• **What you need to do**
Copy all the lines of the listing below exactly. Skip the images.

• **Input data**
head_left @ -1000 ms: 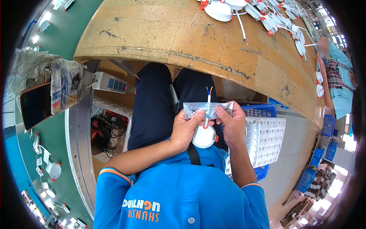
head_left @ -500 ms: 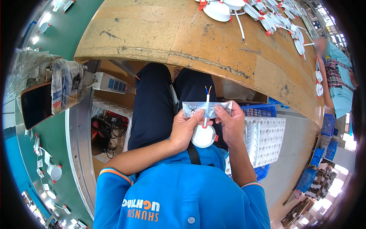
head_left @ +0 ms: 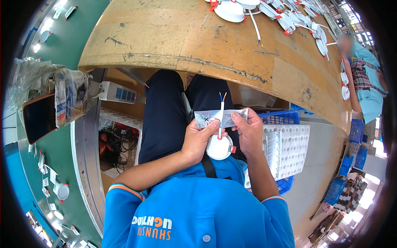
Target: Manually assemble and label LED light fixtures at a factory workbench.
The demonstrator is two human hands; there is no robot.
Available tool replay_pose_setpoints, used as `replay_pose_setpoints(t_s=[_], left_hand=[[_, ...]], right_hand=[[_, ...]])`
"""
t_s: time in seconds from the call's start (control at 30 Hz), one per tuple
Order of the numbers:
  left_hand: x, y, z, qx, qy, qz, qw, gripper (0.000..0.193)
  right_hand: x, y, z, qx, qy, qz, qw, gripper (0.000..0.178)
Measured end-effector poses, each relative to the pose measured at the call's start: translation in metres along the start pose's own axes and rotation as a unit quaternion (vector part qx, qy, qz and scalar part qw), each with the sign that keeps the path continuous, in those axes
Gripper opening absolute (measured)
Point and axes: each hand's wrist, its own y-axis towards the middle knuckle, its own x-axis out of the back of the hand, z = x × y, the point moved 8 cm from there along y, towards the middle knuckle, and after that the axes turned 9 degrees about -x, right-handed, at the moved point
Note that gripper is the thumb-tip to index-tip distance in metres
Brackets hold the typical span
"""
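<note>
A printed silvery label strip [head_left: 229, 119] is stretched between my hands, above my lap. My left hand [head_left: 196, 140] pinches its left end, thumb on top, and my right hand [head_left: 250, 133] pinches its right end. Across the strip's middle runs a white cable [head_left: 222, 106] with bare-ended blue and brown wires at its tip. The cable leads down to a round white downlight [head_left: 218, 148] with red clips, which hangs just below my fingers, against my shirt. Fingers under the label are partly hidden.
A worn wooden table [head_left: 186, 37] stands in front, with a heap of downlights [head_left: 285, 20] at far right. At left are a power strip [head_left: 118, 92], a phone [head_left: 39, 119] and a green belt [head_left: 62, 33]. White perforated trays [head_left: 295, 144] stand right. A co-worker [head_left: 366, 82] sits beyond.
The label's left part has bent and tilted, and my hands have shifted slightly left with the downlight. Both hands keep their pinch on the label.
</note>
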Motion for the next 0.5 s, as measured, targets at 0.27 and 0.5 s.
replay_pose_setpoints(t_s=[0.27, 0.5], left_hand=[[-0.0002, -0.0018, 0.0002, 0.007, -0.008, 0.009, 1.0, 0.015], [-0.0008, -0.0013, -0.0018, -0.003, -0.005, 0.007, 1.0, 0.016]], right_hand=[[0.0022, 0.0029, -0.0055, -0.006, 0.022, 0.015, 1.0, 0.012], [0.0042, -0.0004, -0.002, 0.005, 0.011, 0.002, 1.0, 0.013]])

• **Solved problem**
head_left @ -1000 ms: 
head_left @ -500 ms: 
head_left @ +0 ms: 
Target: Manually assemble and label LED light fixtures at a factory workbench.
The demonstrator is two human hands; there is no robot.
Available tool replay_pose_setpoints, used as `replay_pose_setpoints(t_s=[_], left_hand=[[_, ...]], right_hand=[[_, ...]])`
"""
t_s: time in seconds from the call's start (control at 30 Hz), one per tuple
Order of the numbers:
  left_hand: x, y, z, qx, qy, qz, qw, gripper (0.000..0.193)
  right_hand: x, y, z, qx, qy, qz, qw, gripper (0.000..0.178)
Measured end-effector poses, each relative to the pose measured at the call's start: translation in metres along the start pose's own axes and rotation as a unit quaternion (vector part qx, qy, qz and scalar part qw), each with the sign that keeps the path continuous, in those axes
Gripper opening absolute (measured)
Point and axes: each hand's wrist, its own y-axis towards the middle knuckle, its own x-axis out of the back of the hand, z = x × y, the point moved 8 cm from there along y, towards the middle knuckle, and after that the axes turned 9 degrees about -x, right-handed, at the moved point
Note that gripper is the thumb-tip to index-tip distance in metres
Brackets hold the typical span
"""
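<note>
A printed silvery label strip [head_left: 229, 119] is stretched between my hands, above my lap. My left hand [head_left: 196, 140] pinches its left end, thumb on top, and my right hand [head_left: 250, 133] pinches its right end. Across the strip's middle runs a white cable [head_left: 222, 106] with bare-ended blue and brown wires at its tip. The cable leads down to a round white downlight [head_left: 218, 148] with red clips, which hangs just below my fingers, against my shirt. Fingers under the label are partly hidden.
A worn wooden table [head_left: 186, 37] stands in front, with a heap of downlights [head_left: 285, 20] at far right. At left are a power strip [head_left: 118, 92], a phone [head_left: 39, 119] and a green belt [head_left: 62, 33]. White perforated trays [head_left: 295, 144] stand right. A co-worker [head_left: 366, 82] sits beyond.
The label's left part has bent and tilted, and my hands have shifted slightly left with the downlight. Both hands keep their pinch on the label.
</note>
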Motion for the next 0.5 s, as measured, targets at 0.27 and 0.5 s.
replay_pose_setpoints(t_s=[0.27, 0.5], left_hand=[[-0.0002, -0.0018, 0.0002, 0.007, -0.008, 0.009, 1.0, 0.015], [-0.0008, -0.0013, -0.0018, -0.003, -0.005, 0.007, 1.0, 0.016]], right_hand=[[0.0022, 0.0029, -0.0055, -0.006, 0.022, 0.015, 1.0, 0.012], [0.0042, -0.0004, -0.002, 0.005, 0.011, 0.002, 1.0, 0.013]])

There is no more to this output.